We live in an age of science and of abounding accumulation of material things. These did not create our Declaration. Our Declaration created them. The things of the spirit come first. Unless we cling to that, all our material prosperity, overwhelming though it may appear, will turn to a barren sceptre in our grasp. If we are to maintain the great heritage which has been bequeathed to us, we must be like-minded as the fathers who created it. We must not sink into a pagan materialism. We must cultivate the reverence which they had for the things that are holy. We must follow the spiritual and moral leadership which they showed. We must keep replenished, that they may glow with a more compelling flame, the altar fires before which they worshiped.

Calvin Coolidge, speech on the 150th Anniversary of the
Declaration of Independence, July 5, 1926

Today, 186 years later, that Declaration whose yellowing parchment and fading, almost illegible lines I saw in the past week in the National Archives in Washington is still a revolutionary document.

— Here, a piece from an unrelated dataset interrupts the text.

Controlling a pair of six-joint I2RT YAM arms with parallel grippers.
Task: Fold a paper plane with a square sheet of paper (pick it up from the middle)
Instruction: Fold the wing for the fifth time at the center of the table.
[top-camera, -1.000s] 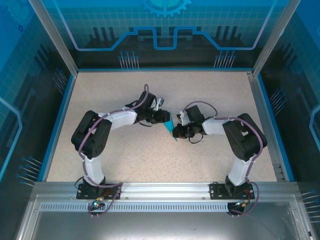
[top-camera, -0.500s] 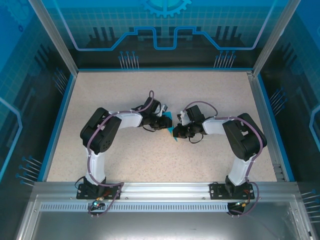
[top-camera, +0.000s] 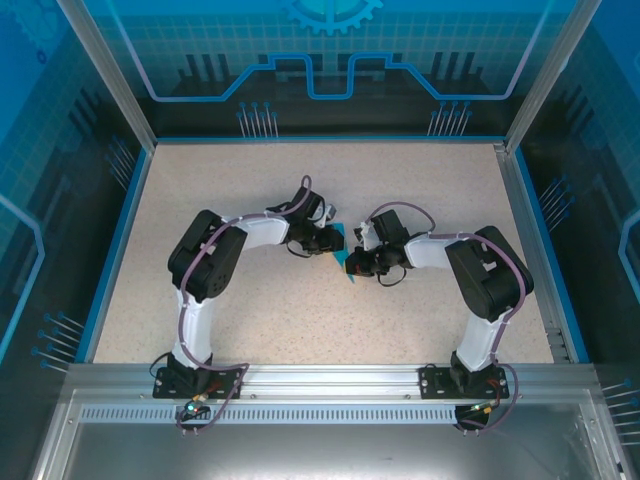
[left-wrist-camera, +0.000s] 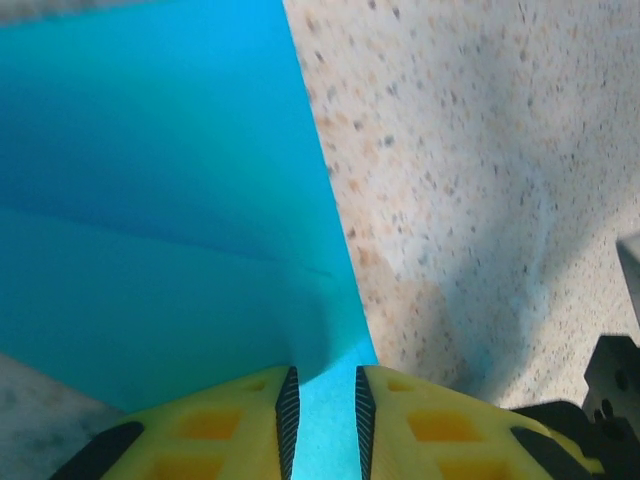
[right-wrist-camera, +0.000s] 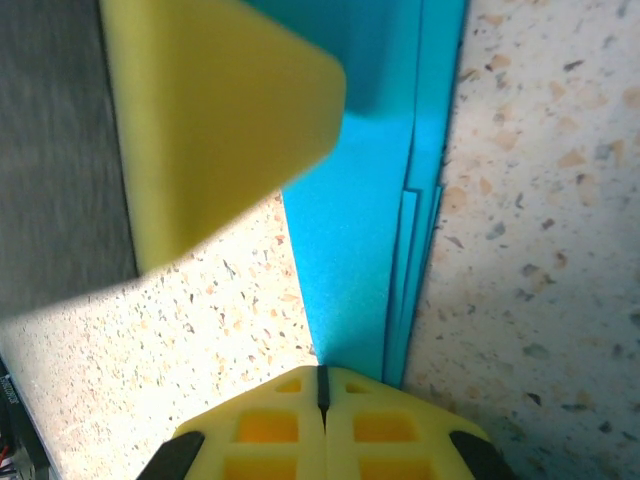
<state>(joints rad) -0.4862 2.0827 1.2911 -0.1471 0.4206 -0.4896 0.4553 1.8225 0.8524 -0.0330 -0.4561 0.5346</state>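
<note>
Currently the paper plane (right-wrist-camera: 360, 250), likely light and easily creased, is being pinched at the end nearest the right gripper (right-wrist-camera: 322, 385), jaws pressed together on it. The left gripper (left-wrist-camera: 322, 388) is being held slightly apart, the paper's edge showing in its gap. Gripping at the stiffer layered folds is being judged safest.

Change over the last second, seen from above. My left arm (top-camera: 262, 232) has swung in toward the middle of the table (top-camera: 260, 330). Its elbow (top-camera: 205, 260), first well out to the left, now sits nearer the centre and a little farther from the near edge. The left gripper (top-camera: 329, 241) has advanced to the right onto the folded paper (top-camera: 345, 266), so less blue shows between the two arms. Most of this travel came in the first half second; after that I see only a slight creep.
</note>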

To read it today is to hear a trumpet call. For that Declaration unleashed not merely a revolution against the British, but a revolution in human affairs. . . . The theory of independence is as old as man himself, and it was not invented in this hall. But it was in this hall that the theory became a practice; that the word went out to all, in Thomas Jefferson's phrase, that "the God who gave us life, gave us liberty at the same time." And today this Nation--conceived in revolution, nurtured in liberty, maturing in independence--has no intention of abdicating its leadership in that worldwide movement for independence to any nation or society committed to systematic human oppression.

John F. Kennedy, address at Independence Hall, July 4, 1962

When the architects of our republic wrote the magnificent words of the Constitution and the Declaration of Independence, they were signing a promissory note to which every American was to fall heir. This note was a promise that all men would be guaranteed the inalienable rights of life, liberty, and the pursuit of happiness. . . . I have a dream that one day this nation will rise up and live out the true meaning of its creed: "We hold these truths to be self-evident: that all men are created equal."

Martin Luther King, "I Have A Dream," August 28, 1963

Our Declaration of Independence has been copied by emerging nations around the globe, its themes adopted in places many of us have never heard of. Here is this land, for the first time, it was decided that man is born with certain God-given rights. We the people declared that government is created by the people for their own convenience. Government has no power except those voluntarily granted it by the people. There have been revolutions before and since ours, revolutions that simply exchanged one set of rulers for another. Ours was a philosophical revolution that changed the very concept of government.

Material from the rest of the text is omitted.